Tallo-Parra, M.; Puig-Torrents, M.; Perez-Vilaro, G.; Ribo Pons, S.; Hernandez-Alias, X.; Mantica, F.; Irimia, M.; Serrano, L.; Diez, J.

Persistent infection of mosquito cells is essential for the transmission of arboviruses, yet how these viruses produce sufficient progeny without compromising host cell fitness remains unclear. Arbovirus genomes exhibit suboptimal codon usage for both human and mosquito hosts, raising questions about how they achieve efficient translation in such distinct cellular environments. Using chikungunya virus (CHIKV) as a model, we conducted a temporal, genome-wide analysis of transcription, translation, and tRNA modifications in Aedes albopictus C6/36 cells.

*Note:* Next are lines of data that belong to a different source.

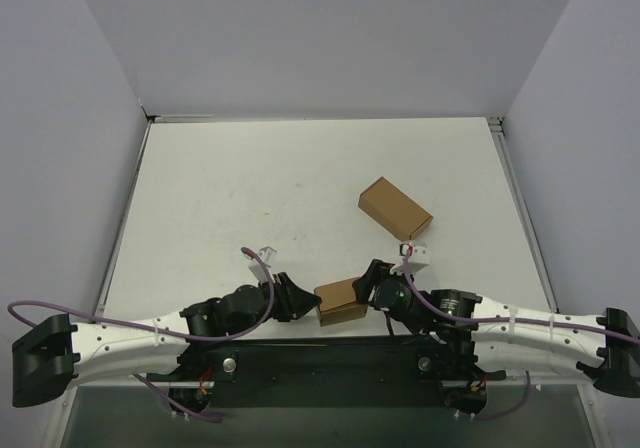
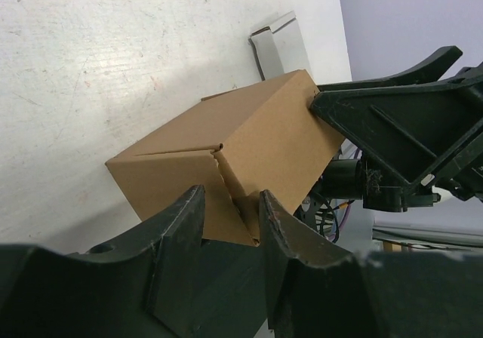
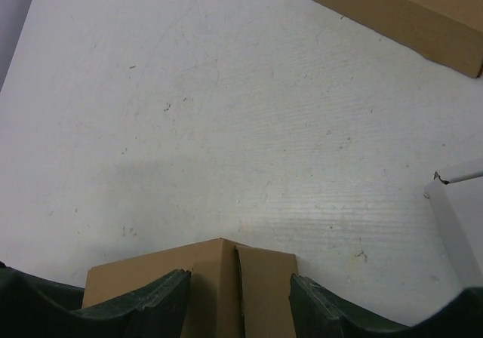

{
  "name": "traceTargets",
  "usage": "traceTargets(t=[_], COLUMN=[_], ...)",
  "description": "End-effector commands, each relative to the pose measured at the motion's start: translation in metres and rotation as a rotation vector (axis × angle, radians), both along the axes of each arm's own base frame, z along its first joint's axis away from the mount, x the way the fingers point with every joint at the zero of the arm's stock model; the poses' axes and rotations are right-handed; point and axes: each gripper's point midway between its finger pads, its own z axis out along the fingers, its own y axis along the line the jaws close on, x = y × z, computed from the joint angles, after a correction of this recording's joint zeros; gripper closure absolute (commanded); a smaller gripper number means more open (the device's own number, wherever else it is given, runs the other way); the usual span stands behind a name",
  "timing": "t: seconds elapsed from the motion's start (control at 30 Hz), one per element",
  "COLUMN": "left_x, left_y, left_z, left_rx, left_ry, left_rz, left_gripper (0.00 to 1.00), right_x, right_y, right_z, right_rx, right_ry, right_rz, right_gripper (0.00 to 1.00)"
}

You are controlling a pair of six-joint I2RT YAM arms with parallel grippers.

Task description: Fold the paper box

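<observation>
- While both arms lie low along the near edge of the surface [image 1: 250,188], the box [image 1: 340,302] sits between them, close to that edge and about midway across it.
- Box: plain brown cardboard, folded up into a small squarish block and resting flat on the surface. The right wrist view shows a fold line and a seam running across its top face. The left wrist view shows end flaps meeting at a slanted seam.
- Left fingers [image 2: 177,240]: positioned at the box's left end, astride one lower corner, with that corner in the narrow gap between them. It cannot be told whether they clamp the cardboard or only flank it.
- Right fingers [image 3: 162,304]: positioned at the box's right end, spread apart, with nothing visibly clamped. The box's end lies in and under the gap and is wider than the gap. In the left wrist view, one right finger touches the box's far upper corner.
- Carton [image 1: 395,208]: longer, brown and lying flat. It is well apart from the box, toward the right rear, and skewed to the surface's edges.
- Slab [image 1: 416,254]: small and white-grey, just beside the carton's near end. It lies between the carton and the right arm, clear of the box.
</observation>
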Motion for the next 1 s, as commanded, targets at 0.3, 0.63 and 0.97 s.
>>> traceTargets(t=[0.3,0.63,0.97], left_x=[-0.009,-0.008,-0.007], left_y=[0.021,0.022,0.020], left_z=[-0.042,-0.041,-0.044], left_rx=[0.171,0.187,0.256], left_ry=[0.021,0.014,-0.016], left_rz=[-0.035,-0.032,-0.064], left_gripper=[0.65,0.67,0.69], right_x=[-0.010,-0.015,-0.026], right_y=[-0.005,-0.013,-0.024], right_z=[0.012,0.008,-0.018], right_rx=[0.004,-0.006,-0.073], right_ry=[0.070,0.093,0.157], right_rz=[0.104,0.104,0.120], right_gripper=[0.54,0.59,0.71])
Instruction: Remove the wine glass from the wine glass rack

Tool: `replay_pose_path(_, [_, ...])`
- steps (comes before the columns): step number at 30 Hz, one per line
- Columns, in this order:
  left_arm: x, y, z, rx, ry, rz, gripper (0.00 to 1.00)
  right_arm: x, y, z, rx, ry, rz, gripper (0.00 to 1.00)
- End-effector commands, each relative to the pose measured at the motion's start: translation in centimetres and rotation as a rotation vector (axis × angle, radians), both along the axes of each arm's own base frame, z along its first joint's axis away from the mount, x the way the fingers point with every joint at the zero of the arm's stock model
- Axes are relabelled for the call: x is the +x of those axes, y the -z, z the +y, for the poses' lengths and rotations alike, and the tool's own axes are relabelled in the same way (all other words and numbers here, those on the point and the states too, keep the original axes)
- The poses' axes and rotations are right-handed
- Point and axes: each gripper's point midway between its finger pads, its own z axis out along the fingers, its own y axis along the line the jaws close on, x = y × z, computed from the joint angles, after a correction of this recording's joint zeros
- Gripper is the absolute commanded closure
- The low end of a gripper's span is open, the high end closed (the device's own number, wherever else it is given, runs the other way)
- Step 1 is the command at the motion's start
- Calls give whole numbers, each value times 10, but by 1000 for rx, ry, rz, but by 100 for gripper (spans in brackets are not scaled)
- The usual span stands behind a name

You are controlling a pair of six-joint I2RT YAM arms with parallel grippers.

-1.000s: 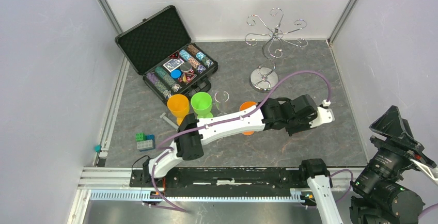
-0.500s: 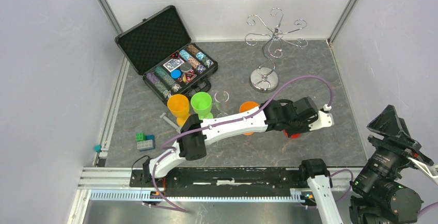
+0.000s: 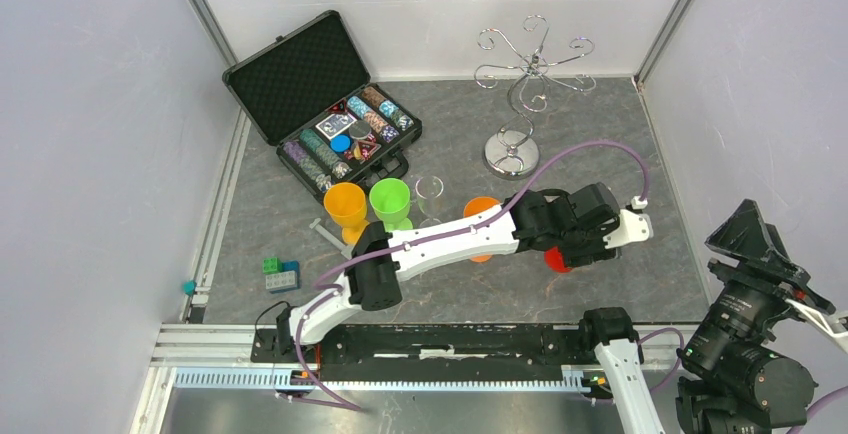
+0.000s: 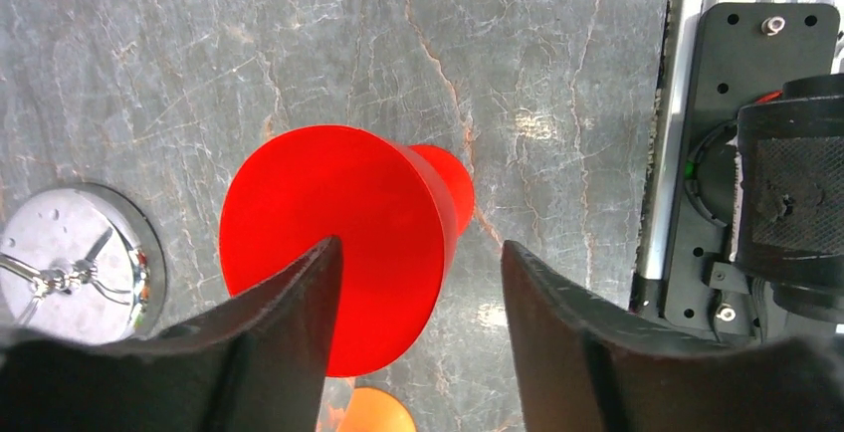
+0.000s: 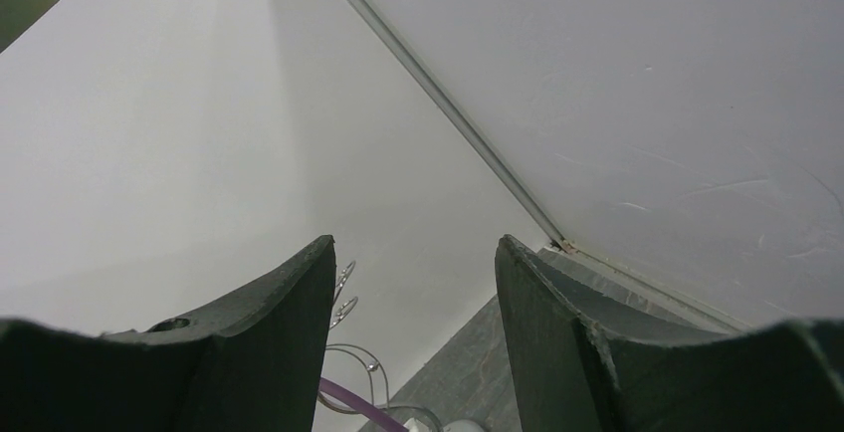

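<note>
The wine glass (image 4: pixel 333 253) is red plastic and sits on the table just under my left gripper (image 4: pixel 418 243), its flat round face turned up at the camera. That gripper's jaws stand apart and open; the left finger overlaps the glass without gripping it. In the top view the glass (image 3: pixel 556 260) peeks out below the left gripper (image 3: pixel 578 252). The wine glass rack (image 3: pixel 530 72), chrome wire with a round base (image 4: pixel 70 263), stands at the back right with nothing hanging on it. My right gripper (image 5: pixel 413 243) is open, raised at the near right and pointing at the wall.
An open black case of poker chips (image 3: pixel 330 104) lies at the back left. Orange (image 3: pixel 345 204) and green (image 3: pixel 390 199) cups, a clear glass (image 3: pixel 428 189) and another orange cup (image 3: pixel 480 209) stand mid-table by my left arm. Toy blocks (image 3: pixel 280 272) lie near left.
My left gripper has gone from shut to open and let go of the red wine glass, which now shows more beneath it. The right arm has barely shifted.
</note>
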Motion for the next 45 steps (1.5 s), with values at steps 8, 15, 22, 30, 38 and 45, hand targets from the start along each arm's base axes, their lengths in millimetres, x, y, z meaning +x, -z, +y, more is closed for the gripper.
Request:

Unlike in human cells, CHIKV infection does not alter the tRNA modification landscape in mosquitoes to overcome codon bias, nor does it induce widespread degradation of host transcripts. Instead, viral persistence is marked by a progressive, virus-specific repression of CHIKV RNA translation, occurring alongside a recovery of host mRNA translation. This translational balance, maintained independently of the RNAi system, enables sustained viral production without major disruption to host gene expression. Our findings identify translational control as a central mechanism underlying persistent arbovirus infection in mosquito cells.